'A cubicle diced irony ox': Genetics and poetics in the letter-blender

Feeding “deoxyribonucleic acid” into an anagram generator, one receives results like “a crucible decoy dioxin” and “a cubicle diced irony ox” and “a cubic code dioxin lyre” and “a bouncily dicier codex.” These lettristic recombinations fittingly suggest animals turned into conundrums on laboratory workbenches and harps made from humanly concocted chemicals playing geometric melodies and books sliced up into elusive components. This is tellingly ironic, as the science of genetics and the genre of bio-poetic art intersect most productively at the level of the malleable, protean letter.

In the discipline of Kabbalistic gematria, Hebrew letters possess numerical equivalents that allow them to participate in mystical equations: in our metabolism’s chemical alphabet, amino acids likewise interact both alphabetically and algebraically. Defying Saussure’s cleavage between linguistic “form” and “substance,” a gene is both a shaping agent and a carrier of content. It is a token as well as a type, an embodiment and yet also an abstract essence. We are chemically composed of anagrams that can be rearranged nearly indefinitely and acronyms that form linear collaborations along gene strands that resemble limpid Scrabble tile-holders.

An organism’s DNA sequence is the same for all its body parts, and so “interpretation” becomes crucial — how a formative tongue tissue “hears” the spelled-out rhetoric of a DNA imperative is clearly different from how an eyelid does. Our bodies can self-assemble into their signature complexity because their parts are able to practice separate-but-singular hermeneutics. As we evolve, the lexicon of our chemical “statements” is forever incorporating new pidgins and creoles, and bio-art seeks an even greater molecular fluency in which the component letters of our genetic alphabet are encouraged to contort into new pictograms, in which a chemical “t” can somersault into a chromosomal “x” and the scimitar moon of a “c” can cast a mutating light and “b” and “d” can perform a self-mirroring tango around the axis-spindle of a chromosome.
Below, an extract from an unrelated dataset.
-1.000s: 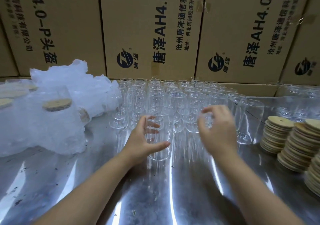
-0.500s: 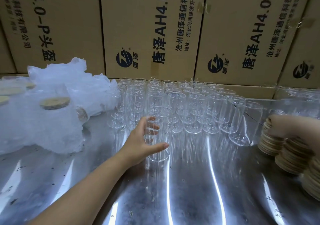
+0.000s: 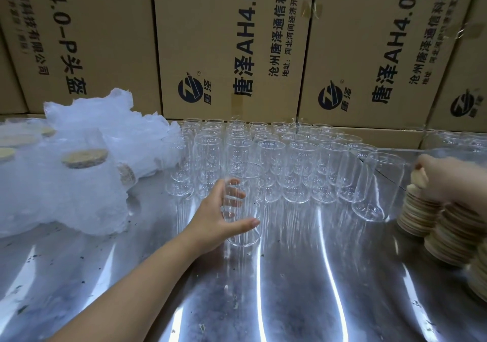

The practice of using these letters to write inside of a bacterium is possible now that extragenetic material like verbal language can be contained in genetic form, nucleic acids can be custom-made, and human-formed protocells can serve as containers for laboratory RNA. Ezra Pound, born in an Idaho soon to become a hotbed of genetically enhanced potato husbandry, can now have one of his haiku-like phrases translated into a codon triplet for a starch virus.Wallace Stevens, who as an actuary lawyer insured cattle en route to being butchered, can have his phrases interlaced into bovine tissues. Lines of Robert Frost (his very surname a menace to still-growing foodstuffs) can be cross-fed into the flesh of crabbed, gnarled winter apples.

One of the few words that can be spelled using only the letters from the DNA alphabet is “at,” a simple preposition for direction or location, and yet this alphabet is increasingly used to reroute or defy a species’s evolutionary progress or placement. Supplementary DNA can now be inserted like an adjective suggested by a line editor, controlling the “trait” inside of a genetic “portrait.” A few biological generations ago, Harold J. Morowitz referred to processes that seem “too linguistic or poetic for the grind-and-extract business of biochemistry,” but these processes are indeed driven by an abstract and alphabetic code as much as by brute biologic matter. A bio-artist is a Faustus of the species fetus, engineering anomalies to supplement and accelerate evolution, exploiting the chemical alphabet to accelerate a process formerly known for its sluggard, gradual pace.

Organic chemists are now at work forging new letters to supplement our genetic alphabet: the humanly concocted nucleotides P and Z can now mesh seamlessly into the DNA skein, and newly enhanced forms of genetic spelling are on the horizon, opening out into a kind of chromosomal “free verse” beyond the foursquare standard of base-pair couplets. If so, proteins (as folded molecules) are soon to engage in a more complex genetic origami. James Joyce’s figurative pun on “atoms” as “etyms,” root word components able to intertwine into the fine grains of a living fabric, is becoming a material reality.

The line between studio and laboratory is dissolving, as suggested by Marta de Menezes: perhaps the line between notepad and handheld gene sequencer will soon follow suit. Bio-artists are working on genes that cluster like mandalas or stack like rocket scaffolding instead of stringing together like linear words. There is a greater danger of misfolding in such arrays but also the potential for greater genetic “eloquence.” Eduardo Kac has praised e.e. cummings’s use of vertical acrostics and blank space to liberate words from exclusively semantic form; Kac and his colleagues are similarly bent on releasing our body chemicals from their merely “genetic” duty and scripting new flavors for our bodily recipe.